Warum ist uns der Osten so fremd?

Prof. Dr. Martin Schulze Wessel Warum ist uns der Osten so fremd?

Stand: 01.12.2017

Jahrzehnte teilte der Eiserne Vorhang Europa. Aus westlicher Perspektive war alles, was jenseits der Mauer lag, „der Osten“. Doch auch seit dem Ende des Kalten Krieges sind sich Osten und Westen in vielen Bereichen bis heute fremd geblieben.

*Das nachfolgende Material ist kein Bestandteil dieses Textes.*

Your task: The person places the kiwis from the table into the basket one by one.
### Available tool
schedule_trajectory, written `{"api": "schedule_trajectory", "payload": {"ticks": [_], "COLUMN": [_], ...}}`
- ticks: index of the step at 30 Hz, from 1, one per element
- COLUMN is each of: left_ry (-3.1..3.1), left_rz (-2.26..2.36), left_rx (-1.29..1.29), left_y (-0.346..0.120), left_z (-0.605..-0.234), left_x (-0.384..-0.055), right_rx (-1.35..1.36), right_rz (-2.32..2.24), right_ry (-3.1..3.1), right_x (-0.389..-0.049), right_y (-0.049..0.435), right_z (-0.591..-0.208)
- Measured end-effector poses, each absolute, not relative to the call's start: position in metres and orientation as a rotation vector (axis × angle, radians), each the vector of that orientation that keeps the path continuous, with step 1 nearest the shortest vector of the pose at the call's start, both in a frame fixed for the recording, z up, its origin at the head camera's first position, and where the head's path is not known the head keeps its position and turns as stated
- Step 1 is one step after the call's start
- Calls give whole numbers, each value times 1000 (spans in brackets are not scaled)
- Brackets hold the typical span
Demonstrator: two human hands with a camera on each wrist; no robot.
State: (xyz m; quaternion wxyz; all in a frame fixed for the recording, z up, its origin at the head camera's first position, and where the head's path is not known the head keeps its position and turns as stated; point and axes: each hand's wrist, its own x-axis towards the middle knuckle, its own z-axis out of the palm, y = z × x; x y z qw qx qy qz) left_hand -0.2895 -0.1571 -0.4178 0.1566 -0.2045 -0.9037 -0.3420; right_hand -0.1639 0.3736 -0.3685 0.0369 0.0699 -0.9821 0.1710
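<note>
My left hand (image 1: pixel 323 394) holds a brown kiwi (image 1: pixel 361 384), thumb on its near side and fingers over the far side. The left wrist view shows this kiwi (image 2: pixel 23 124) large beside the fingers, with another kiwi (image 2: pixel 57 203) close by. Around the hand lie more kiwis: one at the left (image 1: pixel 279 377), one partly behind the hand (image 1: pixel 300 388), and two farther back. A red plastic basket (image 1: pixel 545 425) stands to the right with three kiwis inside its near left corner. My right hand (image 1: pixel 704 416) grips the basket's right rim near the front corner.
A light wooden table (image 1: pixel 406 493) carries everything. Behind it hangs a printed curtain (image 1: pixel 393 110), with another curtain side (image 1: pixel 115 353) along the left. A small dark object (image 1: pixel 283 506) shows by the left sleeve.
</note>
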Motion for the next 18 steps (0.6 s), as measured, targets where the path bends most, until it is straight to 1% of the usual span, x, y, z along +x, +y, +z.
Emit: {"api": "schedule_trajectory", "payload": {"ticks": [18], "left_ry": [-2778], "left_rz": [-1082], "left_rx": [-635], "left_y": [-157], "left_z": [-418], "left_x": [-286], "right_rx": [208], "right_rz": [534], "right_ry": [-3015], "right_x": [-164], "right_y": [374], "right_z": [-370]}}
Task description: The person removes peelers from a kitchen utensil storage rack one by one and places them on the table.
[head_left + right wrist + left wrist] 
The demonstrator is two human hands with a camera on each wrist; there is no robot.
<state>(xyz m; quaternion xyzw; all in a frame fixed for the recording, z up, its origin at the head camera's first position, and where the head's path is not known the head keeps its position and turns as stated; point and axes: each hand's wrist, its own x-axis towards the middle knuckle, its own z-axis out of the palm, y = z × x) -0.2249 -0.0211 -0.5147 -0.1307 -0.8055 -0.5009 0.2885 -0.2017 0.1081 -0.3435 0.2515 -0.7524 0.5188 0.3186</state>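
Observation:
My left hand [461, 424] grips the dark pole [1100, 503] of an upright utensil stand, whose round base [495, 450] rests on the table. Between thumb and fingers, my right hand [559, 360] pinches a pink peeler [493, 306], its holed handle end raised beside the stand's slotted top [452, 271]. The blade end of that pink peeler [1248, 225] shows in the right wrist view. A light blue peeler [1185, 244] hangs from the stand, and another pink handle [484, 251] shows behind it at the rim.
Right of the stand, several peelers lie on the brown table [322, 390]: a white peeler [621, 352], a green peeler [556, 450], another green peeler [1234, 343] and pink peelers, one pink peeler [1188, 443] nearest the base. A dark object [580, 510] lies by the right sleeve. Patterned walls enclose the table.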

In den letzten Jahren alarmierten nicht nur die russische Aggression auf der Krim und in der Ukraine die NATO und die EU. Auch in mehreren EU-Staaten, die früher dem Warschauer Pakt angehören, tut sich Irritierendes. So werden in Tschechien, Polen und Ungarn populistische Kräfte immer mächtiger. Ein neuer Nationalismus erstickt viele Errungenschaften dieser jungen Demokratien.
Im Gespräch mit Martin Posselt geht es unter anderem um folgende Fragen:

Themen des Gesprächs 1. Teil

  • Wie definiert die Forschung Osteuropa?
  • Hat der Osten Europas eine besondere Geschichte der Gewalt?
  • Was führte zur Renaissance des Begriffs Mitteleuropa?

Themen des Gesprächs 2. Teil

  • In welchem Spannungsverhältnis stehen Nationalstaat und Imperium in Osteuropa?
  • Welche Wurzeln hat der neue Nationalismus in Ungarn und Polen?
  • Welche Probleme verursacht die Auswanderung in Osteuropa?

Themen des Gesprächs 3. Teil

  • Wie entwickelte sich die Osteuropa-Forschung in Deutschland?
  • Hat Russland die Aufklärung verpasst?
  • Welche Perspektiven hat die Demokratie in Osteuropa?

Martin Schulze Wessel ist Professor für die Geschichte Ost- und Südosteuropas an der Münchner Ludwig-Maximilians-Universität. Er leitet die Graduiertenschule für Ost- und Südosteuropastudien, eine gemeinsame Einrichtung der Universitäten München und Regensburg. Zu Schulze Wessels Forschungsschwerpunkten gehören Religionsgeschichte und Gesellschaftsgeschichte.